Content starts
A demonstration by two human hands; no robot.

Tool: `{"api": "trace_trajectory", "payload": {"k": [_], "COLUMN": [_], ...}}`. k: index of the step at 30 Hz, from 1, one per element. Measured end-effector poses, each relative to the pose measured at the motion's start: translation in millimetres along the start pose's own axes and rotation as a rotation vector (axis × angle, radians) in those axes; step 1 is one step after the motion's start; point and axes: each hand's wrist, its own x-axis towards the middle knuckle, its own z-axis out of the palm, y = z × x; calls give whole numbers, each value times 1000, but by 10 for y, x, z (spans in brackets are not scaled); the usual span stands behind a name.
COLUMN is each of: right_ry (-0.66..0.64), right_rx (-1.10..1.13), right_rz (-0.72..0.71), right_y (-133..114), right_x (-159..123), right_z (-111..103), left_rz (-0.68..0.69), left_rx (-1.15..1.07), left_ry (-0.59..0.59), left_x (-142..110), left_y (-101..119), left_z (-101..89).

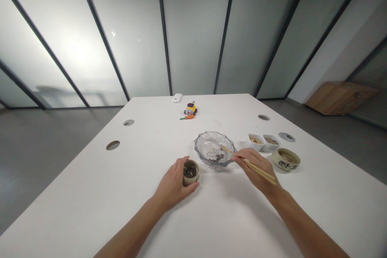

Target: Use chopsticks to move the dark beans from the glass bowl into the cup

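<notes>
The small, round, beige-green ceramic cup (191,182) is grasped around its side by the L hand (175,181), just beside the scalloped clear-glass bowl (208,144), & should be kept level & steady there. The thin, light-wooden chopsticks (262,173) are gripped by the R hand (260,164), w/ their tips over the bowl nr the small, dark-brown, oval pcs (218,157) lying in it, though whether one is pinched can't be told. Tips are best kept low & even, w/ any pc squeezed gently across its middle, b/c a rounded surface would prob slip under too hard a pinch
</notes>
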Motion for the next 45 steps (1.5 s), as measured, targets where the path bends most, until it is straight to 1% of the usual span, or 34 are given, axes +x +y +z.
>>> {"api": "trace_trajectory", "payload": {"k": [8, 19, 21, 24, 26, 28, 29, 31, 33, 34, 37, 39, 42, 45], "right_ry": [-68, -61, -31, 75, 165, 208, 197, 132, 75, 76, 132, 127, 16, -93], "right_rx": [39, 53, 47, 15, 13, 69, 116, 218, 267, 259, 127, 33, -5, 25], "right_rz": [4, -19, -21, 7, 80, 163, 187, 201, 193, 189, 152, 106, 91, 182], "right_y": [-8, -34, -30, -76, -175, -324, -406, -547, -611, -603, -451, -310, -173, -156], "right_x": [-11, 7, 12, 22, 32, 41, 44, 47, 48, 47, 43, 43, 52, 60], "right_z": [9, -8, -15, -37, -46, -35, -22, 7, 19, 12, -65, -131, -186, -169], "left_rz": [-2, 13, 17, 15, 6, -1, -2, -1, 1, 1, 3, 6, 2, 0], "left_rx": [6, 17, 13, 9, 9, 17, 21, 23, 21, 20, 17, 11, 10, 16], "left_ry": [-6, -10, -6, -4, -9, -15, -17, -17, -12, -10, -2, 4, 13, 9], "left_x": [-2, -9, -8, -3, -2, -2, -3, -4, -4, -4, -3, -4, -8, -8], "left_y": [4, -10, -10, -6, 0, 7, 10, 14, 14, 12, 7, 3, -7, -18], "left_z": [-1, 14, 12, 10, 8, 6, 5, 2, -2, -3, -6, -5, -2, -1]}}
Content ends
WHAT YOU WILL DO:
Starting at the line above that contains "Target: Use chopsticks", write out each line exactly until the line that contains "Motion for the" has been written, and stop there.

YOUR SOLUTION:
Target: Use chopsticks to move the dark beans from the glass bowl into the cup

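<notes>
The small, round, beige-green ceramic cup (191,182) is grasped around its side by the L hand (175,181), just beside the scalloped clear-glass bowl (208,144), & should be kept level & steady there. The thin, light-wooden chopsticks (262,173) are gripped by the R hand (260,164), w/ their tips over the bowl nr the small, dark-brown, oval pcs (218,157) lying in it, though whether one is pinched can't be told. Tips are best kept low & even, w/ any pc squeezed gently across its middle, b/c a rounded surface would prob slip under too hard a pinch
</notes>
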Motion for the next 45 steps (1.5 s), as measured, targets where the path bends most, until it is straight to 1% of the usual span, or 34 are given, axes +x +y +z.

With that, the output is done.